***** Supplied data

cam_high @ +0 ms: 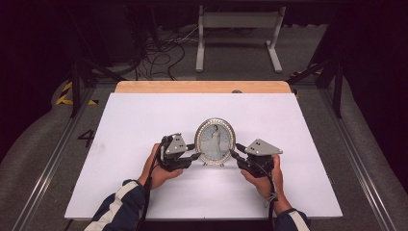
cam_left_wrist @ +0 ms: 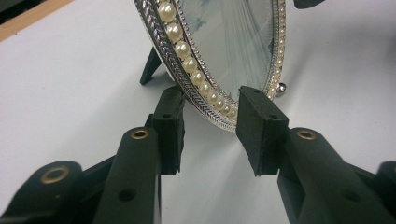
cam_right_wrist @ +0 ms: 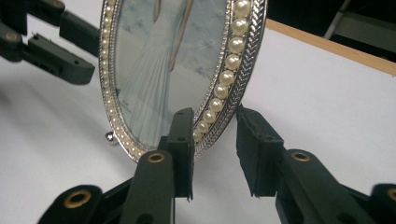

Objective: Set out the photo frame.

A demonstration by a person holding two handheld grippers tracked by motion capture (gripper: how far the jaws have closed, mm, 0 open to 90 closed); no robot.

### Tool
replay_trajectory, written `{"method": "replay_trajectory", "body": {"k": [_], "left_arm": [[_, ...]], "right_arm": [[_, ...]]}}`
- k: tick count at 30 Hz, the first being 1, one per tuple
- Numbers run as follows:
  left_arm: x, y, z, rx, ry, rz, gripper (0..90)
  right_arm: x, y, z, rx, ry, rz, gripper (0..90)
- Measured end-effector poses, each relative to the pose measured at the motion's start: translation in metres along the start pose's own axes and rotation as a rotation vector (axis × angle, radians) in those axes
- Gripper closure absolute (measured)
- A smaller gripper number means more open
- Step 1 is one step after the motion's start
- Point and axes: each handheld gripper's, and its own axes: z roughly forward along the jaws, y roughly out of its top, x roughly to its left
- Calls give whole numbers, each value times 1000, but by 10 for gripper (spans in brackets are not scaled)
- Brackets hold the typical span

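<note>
Oval pearl-rimmed picture frame [cam_high: 215, 142] standing upright near the middle of the white tabletop [cam_high: 144, 115], propped on its rear stand. Left claw [cam_high: 193, 151] and right claw [cam_high: 234, 151] flank it, each part-open astride the frame's lower rim, pads not pressing it.

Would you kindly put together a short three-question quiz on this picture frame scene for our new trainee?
1. True or false: the oval picture frame lies flat on the white table.
2. Which edge of the frame sits between the jaws of the left gripper: A, its top; B, its lower side rim; C, its back stand?
3. What decorates the frame's rim near the right gripper?

Key:
1. False; it stands upright on its stand.
2. B.
3. A row of pearl beads beside a braided silver band.
</note>
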Motion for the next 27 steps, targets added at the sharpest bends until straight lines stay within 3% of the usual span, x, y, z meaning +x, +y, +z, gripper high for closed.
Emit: {"method": "replay_trajectory", "body": {"k": [3, 10, 17, 27], "left_arm": [[-1, 0, -3, 4, 4, 15, 597], [-3, -1, -12, 1, 16, 39, 573], [-5, -1, -16, 7, 30, 65, 527], [-6, -7, -19, 31, 79, 72, 329]], "right_arm": [[0, 0, -2, 22, -8, -51, 651], [4, -2, -4, 55, -9, -107, 617], [6, -3, -7, 58, 2, -115, 570], [6, -4, -10, 78, 6, -124, 447]]}}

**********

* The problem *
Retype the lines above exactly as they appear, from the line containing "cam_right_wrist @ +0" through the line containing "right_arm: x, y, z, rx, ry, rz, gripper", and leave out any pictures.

* Response to the task *
cam_right_wrist @ +0 ms: 

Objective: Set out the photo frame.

A demonstration by a person holding two handheld grippers tracked by motion capture (gripper: how far the jaws have closed, mm, 0 open to 90 closed); no robot.

### Tool
replay_trajectory, written `{"method": "replay_trajectory", "body": {"k": [_], "left_arm": [[_, ...]], "right_arm": [[_, ...]]}}`
- k: tick count at 30 Hz, the first being 1, one per tuple
- Numbers run as follows:
  left_arm: x, y, z, rx, ry, rz, gripper (0..90)
  right_arm: x, y, z, rx, ry, rz, gripper (0..90)

The response to the exercise is complete.